▸ **WORK ORDER**: Your task is to restate every entry below word for word and omit the images.

▸ **INFORMATION SUPPLIED**:
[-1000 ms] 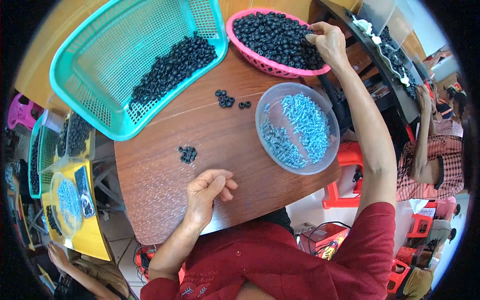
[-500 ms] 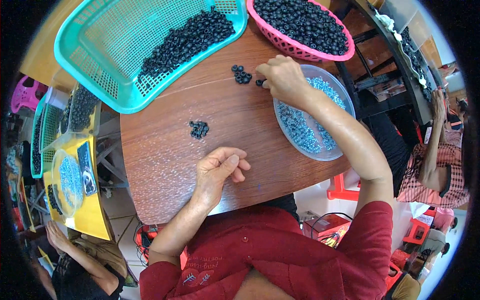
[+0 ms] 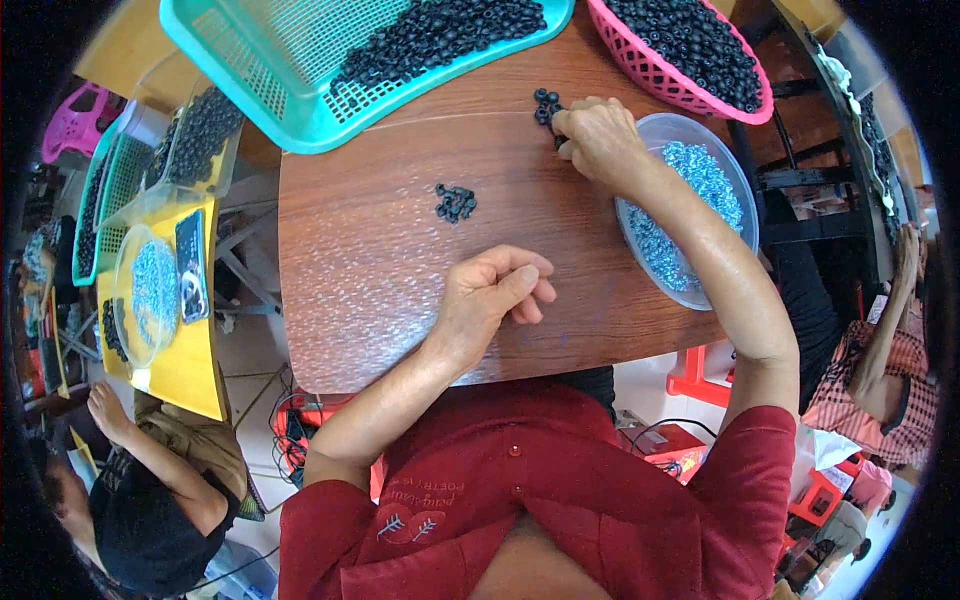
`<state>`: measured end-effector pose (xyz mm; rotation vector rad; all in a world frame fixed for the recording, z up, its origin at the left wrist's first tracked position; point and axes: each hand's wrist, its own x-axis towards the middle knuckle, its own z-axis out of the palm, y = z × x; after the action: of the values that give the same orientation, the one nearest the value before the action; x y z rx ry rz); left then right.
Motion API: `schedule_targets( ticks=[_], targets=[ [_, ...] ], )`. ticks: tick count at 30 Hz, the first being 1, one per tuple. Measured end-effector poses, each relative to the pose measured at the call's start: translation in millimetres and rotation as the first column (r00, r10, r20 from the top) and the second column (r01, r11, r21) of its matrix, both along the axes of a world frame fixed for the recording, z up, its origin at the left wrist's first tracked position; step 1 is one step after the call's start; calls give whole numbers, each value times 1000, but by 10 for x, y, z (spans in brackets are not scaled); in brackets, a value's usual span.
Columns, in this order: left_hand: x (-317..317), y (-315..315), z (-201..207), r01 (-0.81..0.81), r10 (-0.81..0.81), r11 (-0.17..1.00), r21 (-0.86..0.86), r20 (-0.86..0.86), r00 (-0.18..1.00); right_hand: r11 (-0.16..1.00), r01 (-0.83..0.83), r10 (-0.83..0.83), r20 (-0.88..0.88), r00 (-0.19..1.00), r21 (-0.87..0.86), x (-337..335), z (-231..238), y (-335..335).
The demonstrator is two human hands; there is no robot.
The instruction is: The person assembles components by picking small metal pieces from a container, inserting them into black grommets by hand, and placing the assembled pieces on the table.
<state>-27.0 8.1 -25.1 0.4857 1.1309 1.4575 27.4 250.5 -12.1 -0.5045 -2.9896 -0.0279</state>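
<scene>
My right hand (image 3: 605,145) is at the far right of the table, fingertips closed on a black bead (image 3: 559,142), partly covered by the fingers. Touching or just beyond it, a small cluster of black beads (image 3: 547,100) with round holes lies on the wood. My left hand (image 3: 500,295) hovers over the near middle, fingers loosely bent and apart, with nothing visible in it. A second small pile of black beads (image 3: 455,203) lies left of centre. Under my right forearm sits a clear round bowl (image 3: 735,155) of shiny light-blue small pieces (image 3: 700,180).
A turquoise mesh basket (image 3: 300,135) of black beads stands at the far left, a pink basket (image 3: 680,95) of them at the far right. A neighbouring yellow table (image 3: 195,370) holds bins and another bowl. Co-workers sit at both sides. The brown table (image 3: 370,290) has a rounded near corner.
The whole view has shifted, so the table sits higher and further right in it. My right hand has moved left, closer to the far bead cluster. My left hand keeps its loose shape.
</scene>
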Motion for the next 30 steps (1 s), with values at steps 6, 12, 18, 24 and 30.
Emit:
schedule_targets(
  ticks=[6, 12, 18, 24, 30],
  targets=[
    [17, -12, -52, -8, 9, 999, 50, -17, 1000, 997, -10, 2, -113, 994, -70, 24, 78, -173],
    [12, -37, -4, -103, 102, 995, 13, 73, 992, 922, -282, 93, -557, 825, -265, 359, 272, -769],
    [-48, -17, 82, -192, 162, 978, 76, 295, 942, 858, -408, 92, -688, 720, -313, 486, 366, -1213],
    [-13, -84, 165, -156, 110, 982, 103, 357, 928, 871, -441, 101, -798, 594, -217, 528, 272, -1310],
    [47, -95, 208, -145, 106, 988, 57, 435, 894, 893, -372, 24, -798, 602, -254, 628, 277, -1398]
  ],
)
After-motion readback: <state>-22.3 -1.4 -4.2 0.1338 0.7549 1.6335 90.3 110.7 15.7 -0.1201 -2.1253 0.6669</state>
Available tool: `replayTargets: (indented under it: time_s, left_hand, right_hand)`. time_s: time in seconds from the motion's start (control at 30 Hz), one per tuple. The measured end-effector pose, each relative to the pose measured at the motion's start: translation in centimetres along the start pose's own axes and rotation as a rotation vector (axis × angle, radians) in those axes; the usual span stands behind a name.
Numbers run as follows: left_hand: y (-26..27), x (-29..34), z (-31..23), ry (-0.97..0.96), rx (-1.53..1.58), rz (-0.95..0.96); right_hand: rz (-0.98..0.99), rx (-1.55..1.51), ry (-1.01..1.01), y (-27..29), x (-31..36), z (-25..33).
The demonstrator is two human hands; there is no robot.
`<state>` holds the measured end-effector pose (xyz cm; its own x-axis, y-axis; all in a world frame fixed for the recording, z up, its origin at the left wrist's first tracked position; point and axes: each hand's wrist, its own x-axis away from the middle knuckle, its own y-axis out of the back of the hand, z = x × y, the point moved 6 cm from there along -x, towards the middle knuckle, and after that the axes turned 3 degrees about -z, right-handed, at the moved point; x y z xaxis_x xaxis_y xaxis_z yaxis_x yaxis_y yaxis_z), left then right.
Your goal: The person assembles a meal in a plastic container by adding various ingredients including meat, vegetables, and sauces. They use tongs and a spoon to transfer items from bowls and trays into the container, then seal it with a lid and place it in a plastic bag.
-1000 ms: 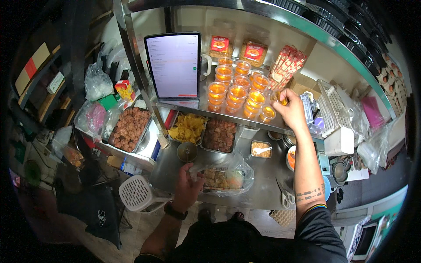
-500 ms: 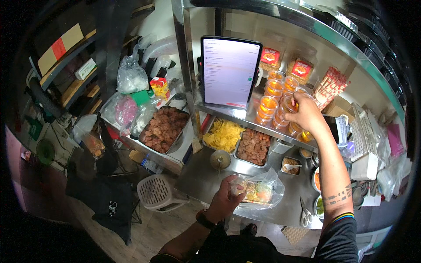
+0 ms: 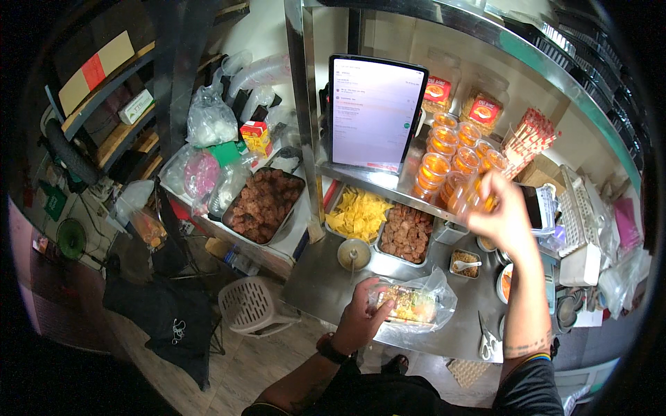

▸ **TASK RESULT**:
[-1000 ms] 
[-500 ms] 
[+0 ms] 
`<state>`: measured end-effector pose (xyz mm; rotation vector rad; all in a world frame fixed for the recording, z up, its origin at the left wrist's first tracked position; point and axes: each hand's wrist, its own x-axis towards the middle knuckle, its own z-axis out of the palm, y = z × x; after the action: of the values that give the same orientation, the one nearest the value before the action; x y z rx ry rz); left then right.
Motion API: `schedule_targets( ticks=[_], targets=[ [_, ...] ], )`. ticks: tick count at 30 Hz, the first being 1, one per tuple. Measured end-effector poses, each relative to the pose measured at the call's start: translation in millimetres and rotation as the first column (r00, r10, r20 from the top) and the second column (r01, r11, r21) of its matrix, both along the axes of a world frame fixed for the recording, z up, its origin at the left wrist's first tracked position; step 1 is one step after the call's start; calls give whole numbers, each value times 1000, but by 10 for x, y, z (spans in brackets are not scaled); in brackets, a value's usual span.
Columns, in this order: left_hand: x (-317..317), y (-315..315), z (-201..207), r01 (-0.81..0.81), r10 (-0.81..0.81), r11 (-0.17..1.00), r21 (-0.86..0.86), r20 (-0.86..0.86), r00 (-0.18..1.00); right_hand: r11 (-0.16..1.00), r01 (-0.83..0.83), r10 (-0.83..0.83), r20 (-0.88..0.88), r00 (-0.19..1.00), r21 (-0.87..0.86), x (-337..335), z (-231..238), y (-335..335).
The demonstrator is two human hands; there is no robot.
The instruction is: The person assembles components by picking small metal pieces from a container, inserting them into black grommets by hand, and placing the assembled pieces on the table.
<state>-27.0 8.1 -25.1 0.4857 1.1309 1.4575 27.4 250.5 -12.1 -0.5045 -2.9896 -0.0279</state>
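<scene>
My right hand (image 3: 605,145) is at the far right of the table, fingertips closed on a black bead (image 3: 559,142), partly covered by the fingers. Touching or just beyond it, a small cluster of black beads (image 3: 547,100) with round holes lies on the wood. My left hand (image 3: 500,295) hovers over the near middle, fingers loosely bent and apart, with nothing visible in it. A second small pile of black beads (image 3: 455,203) lies left of centre. Under my right forearm sits a clear round bowl (image 3: 735,155) of shiny light-blue small pieces (image 3: 700,180).
A turquoise mesh basket (image 3: 300,135) of black beads stands at the far left, a pink basket (image 3: 680,95) of them at the far right. A neighbouring yellow table (image 3: 195,370) holds bins and another bowl. Co-workers sit at both sides. The brown table (image 3: 370,290) has a rounded near corner.
The whole view has shifted, so the table sits higher and further right in it. My right hand has moved left, closer to the far bead cluster. My left hand keeps its loose shape.
</scene>
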Motion for the next 30 steps (1 s), with values at steps 6, 12, 18, 24 and 30.
Emit:
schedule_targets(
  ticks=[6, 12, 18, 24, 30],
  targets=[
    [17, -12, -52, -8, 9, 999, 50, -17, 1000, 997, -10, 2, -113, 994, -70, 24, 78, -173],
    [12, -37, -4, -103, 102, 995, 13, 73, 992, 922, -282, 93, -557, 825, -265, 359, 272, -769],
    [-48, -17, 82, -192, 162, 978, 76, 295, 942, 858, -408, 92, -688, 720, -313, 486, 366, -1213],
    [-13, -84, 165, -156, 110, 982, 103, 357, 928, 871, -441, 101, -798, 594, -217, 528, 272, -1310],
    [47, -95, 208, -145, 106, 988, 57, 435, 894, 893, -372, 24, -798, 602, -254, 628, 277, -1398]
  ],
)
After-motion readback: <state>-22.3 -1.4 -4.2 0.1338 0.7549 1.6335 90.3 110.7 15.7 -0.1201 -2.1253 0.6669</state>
Available tool: `replayTargets: (indented under it: time_s, left_hand, right_hand)`. time_s: time in seconds from the motion's start (control at 30 Hz), one per tuple. The measured end-effector pose, each relative to the pose measured at the motion's start: translation in centimetres along the start pose's own axes and rotation as a rotation vector (axis × angle, radians) in those axes; the usual span stands behind a name.
Numbers run as follows: left_hand: y (-26..27), x (-29..34), z (-31..23), ry (-0.97..0.96), rx (-1.53..1.58), rz (-0.95..0.96); right_hand: rz (-0.98..0.99), rx (-1.55..1.51), ry (-1.01..1.01), y (-27..29), x (-31..36), z (-25..33).
The demonstrator is two human hands; there is no robot.
`<state>` holds the measured end-effector pose (xyz cm; its own x-axis, y-axis; all in a world frame fixed for the recording, z up, its origin at the left wrist's first tracked position; point and axes: each hand's wrist, its own x-axis away from the middle knuckle, its own y-axis out of the back of the hand, z = x × y, the point moved 6 cm from there along -x, towards the middle knuckle, and after that the axes turned 3 degrees about -z, right-handed, at the moved point; x y z xaxis_x xaxis_y xaxis_z yaxis_x yaxis_y yaxis_z), left then right.
Your goal: The person assembles a meal in a plastic container by adding various ingredients including meat, vegetables, and sauces. They use tongs and a spoon to transfer items from bowls and trays into the container, then seal it with a lid and place it in a plastic bag.
-1000 ms: 
-500 ms: 
+0 ms: 

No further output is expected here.